What shook me most about this story is that I know many historians who might have answered in a similar manner. Indeed, a while ago I might have argued along similar lines—though I do think I would have handled it better. When I studied American history I never heard the word genocide pronounced in class or in any informal discussions of American history—indeed, I barely heard much about Native Americans at all. The foundational sin of American history, as I knew it, was slavery, not genocidal extermination of Natives. When I first heard the word genocide employed to portray Native American history, I was a bit confused. Surely, this could not be the case if historians haven’t regarded American history in such terms. After all, if anyone would know, it would be historians. And genocide is a big and loaded term not to be used as an afterthought. From the little I did know by then about early American history, primarily from Alfred Crosby’s Ecological Imperialism and Jared Diamond’s Gun, Germs, and Steel, I concluded that indeed Native American history is one of the most tragic affairs in the history of the world, but it was more of a terrible historical accident that brought death and destruction—primarily by disease—to Native Americans, than a purposeful project actively carried out by Euro American settlers.

Having studied and read more American history and particularly history of Native peoples, I am not only frustrated with—and ashamed at—myself for thinking as I did, but with the American historical establishment that has refused to fully scrutinize its complicity in colonial and settler colonial projects. It is time we talk about genocide so that history teachers and students do not continue to perpetuate this reprehensible complicity. At the very least we can teach the history of Native peoples and openly discuss the applicability of the term. Furthermore, the very notion of accusing a student of hijacking a class is reflective of how warped our notions of teaching are. That students in the humanities must stand up to a teacher to introduce their ideas in class, I think, hints at the absurdity of teaching humanities in a disempowering lecture format—but that’s another discussion that merits a post of its own.

So let us review the UN definition for genocide. Genocide is defined in Article 2 of the Convention on the Prevention and Punishment of the Crime of Genocide (1948), as “any of the following acts committed with intent to destroy, in whole or in part, a national, ethnical, racial or religious group, as such: killing members of the group; causing serious bodily or mental harm to members of the group; deliberately inflicting on the group conditions of life calculated to bring about its physical destruction in whole or in part; imposing measures intended to prevent births within the group; [and] forcibly transferring children of the group to another group.” Surely, for the history of Natives in America, whether we begin our narrative with the destruction of the Taino in the Caribbean islands, we start our survey with the annihilation of the Pequots in New England, or we regard the entire colonial enterprise as enacting one or many genocides—for there were numerous Native nations—the term genocide applies.

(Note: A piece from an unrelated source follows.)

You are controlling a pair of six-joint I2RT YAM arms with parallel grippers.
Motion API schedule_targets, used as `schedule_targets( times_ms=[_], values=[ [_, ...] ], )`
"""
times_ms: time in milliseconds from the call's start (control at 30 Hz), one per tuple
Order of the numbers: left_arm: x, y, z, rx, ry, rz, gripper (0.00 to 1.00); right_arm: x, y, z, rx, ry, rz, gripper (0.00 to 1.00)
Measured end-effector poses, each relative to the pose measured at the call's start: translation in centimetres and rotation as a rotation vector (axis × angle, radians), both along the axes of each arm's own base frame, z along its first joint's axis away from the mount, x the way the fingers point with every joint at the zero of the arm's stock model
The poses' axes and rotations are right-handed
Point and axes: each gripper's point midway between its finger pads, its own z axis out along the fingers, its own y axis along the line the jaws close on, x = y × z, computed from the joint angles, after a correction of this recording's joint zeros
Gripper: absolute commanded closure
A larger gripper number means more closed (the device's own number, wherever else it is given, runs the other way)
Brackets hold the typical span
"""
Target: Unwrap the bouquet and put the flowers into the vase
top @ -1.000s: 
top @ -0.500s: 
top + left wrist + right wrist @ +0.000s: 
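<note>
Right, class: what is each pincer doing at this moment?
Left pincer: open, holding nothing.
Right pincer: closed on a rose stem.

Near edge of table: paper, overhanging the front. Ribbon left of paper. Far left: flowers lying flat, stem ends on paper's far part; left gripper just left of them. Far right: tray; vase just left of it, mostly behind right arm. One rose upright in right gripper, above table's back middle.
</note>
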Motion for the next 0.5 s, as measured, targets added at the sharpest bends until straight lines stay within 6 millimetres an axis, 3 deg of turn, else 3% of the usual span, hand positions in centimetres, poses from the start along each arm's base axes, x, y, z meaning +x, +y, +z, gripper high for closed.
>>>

In North America the story of genocidal violence begins with the first incursions of Spanish Conquistadores into the North American continent during the 16th century and runs until the end of the 19th century. Over three hundred years Europeans and Euro Americans engaged in practices of total violence with the intent of eliminating populations. Indeed, almost every time white people engaged in violence with Natives—which ultimately occurred in the case of the vast majority of interactions with Native groups—the affair ended with Europeans unleashing total warfare with the intent of extirpation. Virtually every war with Natives ended with the indiscriminate killing of women, children, and men, destruction of villages and crops, and the appropriation of almost all the newly “cleared” lands in some fashion for the use of white people. We do not need to focus on well known murderous sprees, such as the Pequot Massacre (also known as the Mystic Massacre) (1637), the Gnadenhutten Massacre (1782), or the Sand Creek Massacre (1864) to realize that the agenda of the settler colonial project in America was to eliminate Natives so white people could inherit their land—by whatever means necessary.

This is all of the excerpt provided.